Breaking Bard

Good performances redeem Jobsite's Taming of the Shrew — but bring earplugs.

click to enlarge PROSE BEFORE HO'S: Memorable performances by Shawn Paonessa and Katrina - Stevenson highlight Jobsite's redux of The Taming of the Shrew. - PHOTO COURTESY OF JOBSITE THEATER
PHOTO COURTESY OF JOBSITE THEATER
PROSE BEFORE HO'S: Memorable performances by Shawn Paonessa and Katrina Stevenson highlight Jobsite's redux of The Taming of the Shrew.

For most of act one, it looks like Shawn Paonessa, Katrina Stevenson and Michael C. McGreevy will keep Jobsite Theater's The Taming of the Shrew from disintegrating into a confusing shoutfest.

While just about everyone else on stage is speaking a mile a minute and bellowing their lines with forced exuberance, these three actors are, simply enough, telling a meaningful story.

Paonessa is Petruchio, who, for the sake of a hefty dowry, has decided to marry the vicious, bad-tempered Katharina. Stevenson is Katharina, who may have good reason for being so nasty — after all, she's a capable woman in a society that has no use for strong females — and in any case, possesses three dimensions in a two-dimensional milieu. And McGreevy is Baptista, father of Katharina and her younger sister Bianca. He's a sensible enough figure, committed to seeing his older daughter married before he'll give way to any of the younger woman's suitors. For much of the first act, these three actors not only hold our attention, they console us for the madness the rest of the actors are demonstrating.
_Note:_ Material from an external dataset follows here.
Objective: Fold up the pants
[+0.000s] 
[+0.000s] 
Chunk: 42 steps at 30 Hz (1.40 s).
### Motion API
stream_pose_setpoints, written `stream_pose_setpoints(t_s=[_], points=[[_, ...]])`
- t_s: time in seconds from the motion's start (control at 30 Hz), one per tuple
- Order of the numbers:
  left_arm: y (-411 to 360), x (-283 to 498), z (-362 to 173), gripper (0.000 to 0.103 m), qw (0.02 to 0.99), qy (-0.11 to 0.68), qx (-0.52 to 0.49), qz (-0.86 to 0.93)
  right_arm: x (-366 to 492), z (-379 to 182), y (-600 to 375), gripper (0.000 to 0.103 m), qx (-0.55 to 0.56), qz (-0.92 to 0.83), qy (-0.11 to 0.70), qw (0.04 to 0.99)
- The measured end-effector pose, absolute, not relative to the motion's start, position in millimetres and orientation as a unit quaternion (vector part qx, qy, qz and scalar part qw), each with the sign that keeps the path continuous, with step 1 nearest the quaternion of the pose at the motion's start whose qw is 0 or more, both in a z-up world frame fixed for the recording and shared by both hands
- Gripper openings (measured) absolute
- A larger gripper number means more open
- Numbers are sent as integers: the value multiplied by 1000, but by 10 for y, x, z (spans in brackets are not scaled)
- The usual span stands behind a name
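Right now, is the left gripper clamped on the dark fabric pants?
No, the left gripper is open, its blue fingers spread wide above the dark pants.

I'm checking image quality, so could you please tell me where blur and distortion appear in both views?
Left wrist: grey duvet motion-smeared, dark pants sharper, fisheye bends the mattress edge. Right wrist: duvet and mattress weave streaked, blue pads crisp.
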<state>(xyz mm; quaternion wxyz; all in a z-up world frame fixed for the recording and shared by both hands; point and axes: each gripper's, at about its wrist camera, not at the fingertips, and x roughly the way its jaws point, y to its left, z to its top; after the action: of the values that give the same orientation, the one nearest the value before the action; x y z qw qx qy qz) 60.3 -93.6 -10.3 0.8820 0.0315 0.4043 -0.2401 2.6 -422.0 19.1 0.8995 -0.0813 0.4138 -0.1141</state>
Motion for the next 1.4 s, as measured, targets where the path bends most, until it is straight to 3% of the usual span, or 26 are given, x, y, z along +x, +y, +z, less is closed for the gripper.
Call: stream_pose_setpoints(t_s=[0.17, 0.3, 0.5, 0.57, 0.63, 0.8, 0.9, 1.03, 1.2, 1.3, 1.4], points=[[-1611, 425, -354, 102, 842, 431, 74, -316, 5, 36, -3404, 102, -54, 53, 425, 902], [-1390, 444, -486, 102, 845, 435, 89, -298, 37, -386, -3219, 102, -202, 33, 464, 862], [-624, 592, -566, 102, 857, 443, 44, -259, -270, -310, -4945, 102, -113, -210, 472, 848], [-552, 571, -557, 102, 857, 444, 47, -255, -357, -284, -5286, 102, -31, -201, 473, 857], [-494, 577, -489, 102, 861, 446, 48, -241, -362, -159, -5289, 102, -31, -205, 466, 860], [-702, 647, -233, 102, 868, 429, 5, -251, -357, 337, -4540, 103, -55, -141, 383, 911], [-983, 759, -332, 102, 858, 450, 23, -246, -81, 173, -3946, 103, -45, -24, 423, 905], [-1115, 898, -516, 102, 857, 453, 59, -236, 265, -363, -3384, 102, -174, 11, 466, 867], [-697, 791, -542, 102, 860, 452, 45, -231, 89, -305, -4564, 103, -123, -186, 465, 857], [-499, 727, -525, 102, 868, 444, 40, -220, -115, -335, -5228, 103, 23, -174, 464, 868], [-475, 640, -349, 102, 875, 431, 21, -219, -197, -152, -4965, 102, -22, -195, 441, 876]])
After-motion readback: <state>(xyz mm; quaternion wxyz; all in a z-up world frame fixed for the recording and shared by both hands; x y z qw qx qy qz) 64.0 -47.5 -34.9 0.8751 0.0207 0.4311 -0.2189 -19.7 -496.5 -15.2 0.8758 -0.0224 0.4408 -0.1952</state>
But then comes act two, Petruchio and Katharina marry, and Paonessa and Stevenson become as loud and inhuman as everyone else. This is the section in which the "taming" of the title takes place, and we should expect some exaggeration. But, as directed by David M. Jenkins, both bride and groom in this act become noisily and painfully boisterous, and it's near-impossible to discover a psychological reality behind their performances. If the result were genuinely comic, we might reason that, after all, Shrew is a farce filled with caricatures. But there are few good laughs throughout this exercise, no matter how hard the actors try to muscle us into mirth. So we're left with the image of the performers apparently having a great old time, while we in the audience keep waiting to get the joke.

Of course, Shrew is a problematic text even when it's well played. This story of an angry, willful woman who's essentially tortured into submission by her gold-digging new husband, is patently sexist — even in 1897, George Bernard Shaw could opine that "the last scene [in which Katherina accepts her lowliness] is altogether disgusting to modern sensibility." I suppose an argument could be made that Stevenson's excesses in act two are there to show us that Katherina's transformation is just "play-acting," but that's not what the acting communicates, and anyway, that doesn't explain why Paonessa also goes over-the-top.
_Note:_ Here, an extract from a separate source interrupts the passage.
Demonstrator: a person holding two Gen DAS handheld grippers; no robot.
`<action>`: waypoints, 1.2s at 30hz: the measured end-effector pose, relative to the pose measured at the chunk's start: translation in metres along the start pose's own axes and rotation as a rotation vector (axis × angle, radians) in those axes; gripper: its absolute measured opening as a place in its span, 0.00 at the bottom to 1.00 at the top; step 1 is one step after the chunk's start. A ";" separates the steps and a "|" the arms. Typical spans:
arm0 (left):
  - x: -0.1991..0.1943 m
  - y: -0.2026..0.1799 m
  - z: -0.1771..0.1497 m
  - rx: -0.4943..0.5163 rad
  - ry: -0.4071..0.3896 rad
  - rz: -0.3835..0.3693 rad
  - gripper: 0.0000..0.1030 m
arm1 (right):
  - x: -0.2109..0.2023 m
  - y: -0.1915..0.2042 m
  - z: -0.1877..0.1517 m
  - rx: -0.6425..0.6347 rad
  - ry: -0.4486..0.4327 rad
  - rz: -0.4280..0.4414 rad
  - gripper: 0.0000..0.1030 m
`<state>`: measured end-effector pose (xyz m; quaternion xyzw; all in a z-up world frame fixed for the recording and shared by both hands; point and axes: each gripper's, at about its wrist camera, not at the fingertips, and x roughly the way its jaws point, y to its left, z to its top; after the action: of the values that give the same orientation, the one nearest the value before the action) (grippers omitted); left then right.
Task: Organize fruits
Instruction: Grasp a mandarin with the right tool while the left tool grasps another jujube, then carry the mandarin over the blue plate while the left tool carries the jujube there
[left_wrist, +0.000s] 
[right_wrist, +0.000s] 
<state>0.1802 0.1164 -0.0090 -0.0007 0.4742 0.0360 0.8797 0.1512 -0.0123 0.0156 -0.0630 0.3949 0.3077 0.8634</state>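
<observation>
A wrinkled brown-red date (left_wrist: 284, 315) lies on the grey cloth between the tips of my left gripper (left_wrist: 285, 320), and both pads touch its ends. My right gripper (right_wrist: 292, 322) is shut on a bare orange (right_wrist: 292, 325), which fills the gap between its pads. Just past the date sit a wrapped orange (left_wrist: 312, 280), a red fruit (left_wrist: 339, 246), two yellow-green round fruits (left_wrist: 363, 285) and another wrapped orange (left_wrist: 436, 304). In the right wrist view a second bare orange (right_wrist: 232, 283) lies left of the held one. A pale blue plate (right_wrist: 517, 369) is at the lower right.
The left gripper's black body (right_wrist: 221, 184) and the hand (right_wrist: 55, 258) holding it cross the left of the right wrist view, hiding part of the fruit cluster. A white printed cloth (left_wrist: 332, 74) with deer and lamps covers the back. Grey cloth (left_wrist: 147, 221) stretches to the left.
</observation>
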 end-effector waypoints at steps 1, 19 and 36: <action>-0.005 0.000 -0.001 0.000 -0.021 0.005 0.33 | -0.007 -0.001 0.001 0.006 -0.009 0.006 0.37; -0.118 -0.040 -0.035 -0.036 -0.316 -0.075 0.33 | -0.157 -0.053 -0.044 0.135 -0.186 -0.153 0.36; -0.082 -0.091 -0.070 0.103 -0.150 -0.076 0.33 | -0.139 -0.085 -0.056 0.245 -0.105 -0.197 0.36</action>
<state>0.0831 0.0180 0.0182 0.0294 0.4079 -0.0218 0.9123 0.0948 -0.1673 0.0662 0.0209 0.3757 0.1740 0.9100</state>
Nor does cross-gender casting in several of the small parts act to serve as a balance to the chauvinistic implications of the text. For example, Katie Castonguay is a tolerable Bianca, though her performance never explains why so many men want to marry her. But as the male servant Grumio, she's just another incomprehensibly manic caricature in fast-forward, no more a comment on male/female differences than a statement about the federal debt ceiling. Tia Jemison at least plays her cross-gender role with some dignity, but there's no attempt here to comment on sexual identity. And even when they stick to their own gender, Jason Vaughan Evans and Jon Gennari are incomprehensible — there were times when I wanted to ask the whole cast to slow down and enunciate. As for the portentous quotes on male/female sexuality that are projected onto a screen before the play begins, they don't begin to convince us that we're seeing a wised-up, ironical deconstruction. This Shrew is not about gender. What it's about is forced ebullience — and noise.

The play speeds by on Brian Smallheer's lackluster set, basically a collection of platforms and doorways and then that one projection surface. The uncredited costumes are contemporary, and the lighting, also by Jenkins, is fine. Jenkins' adaptation of Shakespeare's script is efficient, reducing five acts to two, and the often-excised frame story is excised here without incident.

But the real problem with Shrew is, what to do with its sexism, and the solutions attempted here don't convince for a moment. At the end of the day, this is still the story of a man who breaks the will of a woman, an act which the audience is supposed to applaud. Surely some reinterpretation is called for. And surely it's not the one currently attempted at the Shimberg Playhouse by this frenetic Jobsite troupe.